### EXERCISE DESCRIPTION
Once the line with "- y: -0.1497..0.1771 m" is found in the entries below, print it and each following line exactly, stopping after the line with "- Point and"; print nothing else.

### EXTRACTED MATERIAL
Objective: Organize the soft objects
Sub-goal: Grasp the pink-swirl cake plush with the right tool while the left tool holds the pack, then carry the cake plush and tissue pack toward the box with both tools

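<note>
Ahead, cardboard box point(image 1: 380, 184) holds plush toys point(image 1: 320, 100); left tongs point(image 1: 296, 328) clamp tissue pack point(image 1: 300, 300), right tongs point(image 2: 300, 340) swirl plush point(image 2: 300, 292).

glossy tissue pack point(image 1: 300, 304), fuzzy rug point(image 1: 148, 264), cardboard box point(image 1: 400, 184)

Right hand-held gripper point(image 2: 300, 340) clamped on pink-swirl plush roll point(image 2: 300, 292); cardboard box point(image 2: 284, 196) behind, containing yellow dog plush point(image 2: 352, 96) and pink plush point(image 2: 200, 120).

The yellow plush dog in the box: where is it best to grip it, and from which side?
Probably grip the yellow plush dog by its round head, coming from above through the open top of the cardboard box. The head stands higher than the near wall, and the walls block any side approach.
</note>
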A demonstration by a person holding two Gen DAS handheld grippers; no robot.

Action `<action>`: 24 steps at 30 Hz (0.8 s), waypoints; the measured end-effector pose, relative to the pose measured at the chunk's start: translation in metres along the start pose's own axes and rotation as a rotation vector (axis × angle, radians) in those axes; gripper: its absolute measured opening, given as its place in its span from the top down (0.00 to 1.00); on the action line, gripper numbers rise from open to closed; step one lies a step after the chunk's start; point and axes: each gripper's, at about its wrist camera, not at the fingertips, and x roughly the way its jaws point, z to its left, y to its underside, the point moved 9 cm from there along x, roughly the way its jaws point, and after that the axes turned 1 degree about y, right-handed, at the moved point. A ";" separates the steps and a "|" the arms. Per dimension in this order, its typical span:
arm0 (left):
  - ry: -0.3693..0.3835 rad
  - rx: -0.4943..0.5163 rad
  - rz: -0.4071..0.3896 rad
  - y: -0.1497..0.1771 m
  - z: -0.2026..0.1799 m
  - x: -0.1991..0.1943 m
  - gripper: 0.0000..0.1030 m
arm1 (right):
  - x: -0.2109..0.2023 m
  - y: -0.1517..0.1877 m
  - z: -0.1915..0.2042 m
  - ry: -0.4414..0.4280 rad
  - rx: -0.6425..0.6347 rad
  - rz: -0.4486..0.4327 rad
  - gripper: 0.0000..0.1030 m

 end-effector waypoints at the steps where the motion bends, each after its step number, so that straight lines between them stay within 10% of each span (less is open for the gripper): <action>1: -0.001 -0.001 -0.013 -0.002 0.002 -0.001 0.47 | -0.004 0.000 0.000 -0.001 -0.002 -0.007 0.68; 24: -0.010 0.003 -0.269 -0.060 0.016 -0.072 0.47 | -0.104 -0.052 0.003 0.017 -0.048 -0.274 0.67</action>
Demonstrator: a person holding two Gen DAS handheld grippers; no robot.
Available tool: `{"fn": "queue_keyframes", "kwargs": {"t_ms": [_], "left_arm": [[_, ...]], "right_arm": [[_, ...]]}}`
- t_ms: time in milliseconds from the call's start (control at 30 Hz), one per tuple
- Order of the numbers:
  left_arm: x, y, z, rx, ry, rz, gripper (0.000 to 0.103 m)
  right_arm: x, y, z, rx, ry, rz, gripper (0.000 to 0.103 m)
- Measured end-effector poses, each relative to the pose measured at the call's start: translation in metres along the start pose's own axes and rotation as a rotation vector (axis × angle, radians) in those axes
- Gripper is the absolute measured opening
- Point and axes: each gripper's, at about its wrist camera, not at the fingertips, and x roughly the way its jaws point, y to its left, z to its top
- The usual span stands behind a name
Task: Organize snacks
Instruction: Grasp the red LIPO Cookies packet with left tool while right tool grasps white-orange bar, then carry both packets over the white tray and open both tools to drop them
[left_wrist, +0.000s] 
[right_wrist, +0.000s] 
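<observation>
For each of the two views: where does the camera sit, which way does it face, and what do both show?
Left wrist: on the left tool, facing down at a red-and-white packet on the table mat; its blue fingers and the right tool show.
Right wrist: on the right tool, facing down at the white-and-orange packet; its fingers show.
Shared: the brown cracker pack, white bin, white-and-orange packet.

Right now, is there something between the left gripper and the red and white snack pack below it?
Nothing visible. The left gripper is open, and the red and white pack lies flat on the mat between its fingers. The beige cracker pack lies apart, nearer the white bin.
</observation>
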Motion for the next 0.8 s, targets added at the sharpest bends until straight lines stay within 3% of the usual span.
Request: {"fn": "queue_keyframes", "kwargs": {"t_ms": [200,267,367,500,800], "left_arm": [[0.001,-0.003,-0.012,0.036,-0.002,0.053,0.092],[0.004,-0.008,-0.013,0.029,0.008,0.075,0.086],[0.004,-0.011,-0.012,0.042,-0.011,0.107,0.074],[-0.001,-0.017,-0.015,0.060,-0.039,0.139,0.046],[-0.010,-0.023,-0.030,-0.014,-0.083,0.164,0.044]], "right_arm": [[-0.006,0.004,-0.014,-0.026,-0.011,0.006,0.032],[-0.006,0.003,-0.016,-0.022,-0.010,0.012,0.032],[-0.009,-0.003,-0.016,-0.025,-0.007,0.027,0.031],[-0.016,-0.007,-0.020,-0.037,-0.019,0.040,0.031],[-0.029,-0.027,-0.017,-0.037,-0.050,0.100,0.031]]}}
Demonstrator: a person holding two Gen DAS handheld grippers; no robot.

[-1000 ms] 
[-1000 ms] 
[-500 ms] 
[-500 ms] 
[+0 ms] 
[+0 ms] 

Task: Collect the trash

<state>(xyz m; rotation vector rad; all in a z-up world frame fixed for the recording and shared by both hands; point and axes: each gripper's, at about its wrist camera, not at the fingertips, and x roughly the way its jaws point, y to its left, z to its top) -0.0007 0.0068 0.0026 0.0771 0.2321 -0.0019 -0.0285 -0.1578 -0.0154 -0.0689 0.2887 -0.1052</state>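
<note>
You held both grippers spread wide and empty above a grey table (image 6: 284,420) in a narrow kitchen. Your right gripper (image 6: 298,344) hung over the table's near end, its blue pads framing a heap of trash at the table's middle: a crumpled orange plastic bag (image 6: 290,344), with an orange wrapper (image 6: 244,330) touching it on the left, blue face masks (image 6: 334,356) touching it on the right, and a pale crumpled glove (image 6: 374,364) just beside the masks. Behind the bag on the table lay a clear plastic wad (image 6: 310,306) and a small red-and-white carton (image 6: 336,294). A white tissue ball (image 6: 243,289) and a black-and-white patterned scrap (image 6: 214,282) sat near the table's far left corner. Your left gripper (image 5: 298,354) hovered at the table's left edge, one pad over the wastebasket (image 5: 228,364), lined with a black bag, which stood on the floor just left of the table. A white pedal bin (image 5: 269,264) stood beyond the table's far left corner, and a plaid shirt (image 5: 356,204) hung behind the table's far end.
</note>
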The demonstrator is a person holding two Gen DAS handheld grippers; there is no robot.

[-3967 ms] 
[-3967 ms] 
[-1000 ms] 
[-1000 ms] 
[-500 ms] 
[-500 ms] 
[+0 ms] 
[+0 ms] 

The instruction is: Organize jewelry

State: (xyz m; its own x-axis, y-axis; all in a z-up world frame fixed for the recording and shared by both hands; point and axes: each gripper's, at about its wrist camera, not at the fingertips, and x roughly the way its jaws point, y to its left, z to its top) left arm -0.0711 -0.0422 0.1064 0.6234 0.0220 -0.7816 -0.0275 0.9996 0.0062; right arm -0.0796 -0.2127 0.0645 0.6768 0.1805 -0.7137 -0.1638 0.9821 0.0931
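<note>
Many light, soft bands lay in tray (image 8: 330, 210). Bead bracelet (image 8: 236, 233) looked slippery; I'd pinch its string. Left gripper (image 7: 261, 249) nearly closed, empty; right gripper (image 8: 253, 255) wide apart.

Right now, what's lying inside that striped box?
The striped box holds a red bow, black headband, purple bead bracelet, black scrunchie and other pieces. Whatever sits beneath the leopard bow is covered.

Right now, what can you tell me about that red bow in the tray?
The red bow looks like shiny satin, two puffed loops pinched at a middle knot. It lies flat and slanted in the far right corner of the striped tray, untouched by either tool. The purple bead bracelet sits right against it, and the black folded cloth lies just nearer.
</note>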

### TASK OUTPUT
  - y: -0.1497..0.1771 m
  - z: -0.2026..0.1799 m
  - x: -0.1991..0.1943 m
  - gripper: 0.0000..0.1030 m
arm1 (right):
  - x: -0.2109..0.2023 m
  - y: -0.1517..0.1877 m
  - z: -0.1915..0.2042 m
  - ry: -0.4414..0.4280 rad
  - rx: -0.6425..0.6347 rad
  - rz: -0.4486..0.4327 rad
  - gripper: 0.0000..0.1030 m

 end-effector waypoints at the steps where the motion bends, each after its step number, so that straight lines between them stay within 10% of each span (less is open for the gripper): <action>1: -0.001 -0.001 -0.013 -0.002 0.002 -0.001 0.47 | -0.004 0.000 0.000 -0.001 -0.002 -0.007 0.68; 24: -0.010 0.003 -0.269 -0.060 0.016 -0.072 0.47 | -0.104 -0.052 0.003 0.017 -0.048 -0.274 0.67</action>
Demonstrator: a person holding two Gen DAS handheld grippers; no robot.
Available tool: `{"fn": "queue_keyframes", "kwargs": {"t_ms": [_], "left_arm": [[_, ...]], "right_arm": [[_, ...]]}}`
- t_ms: time in milliseconds from the call's start (control at 30 Hz), one per tuple
- Order of the numbers:
  left_arm: x, y, z, rx, ry, rz, gripper (0.000 to 0.103 m)
  right_arm: x, y, z, rx, ry, rz, gripper (0.000 to 0.103 m)
- Measured end-effector poses, each relative to the pose measured at the call's start: translation in metres along the start pose's own axes and rotation as a rotation vector (axis × angle, radians) in those axes
- Gripper is the absolute measured opening
- Point and axes: each gripper's, at about its wrist camera, not at the fingertips, and x roughly the way its jaws point, y to its left, z to its top

This output is now complete.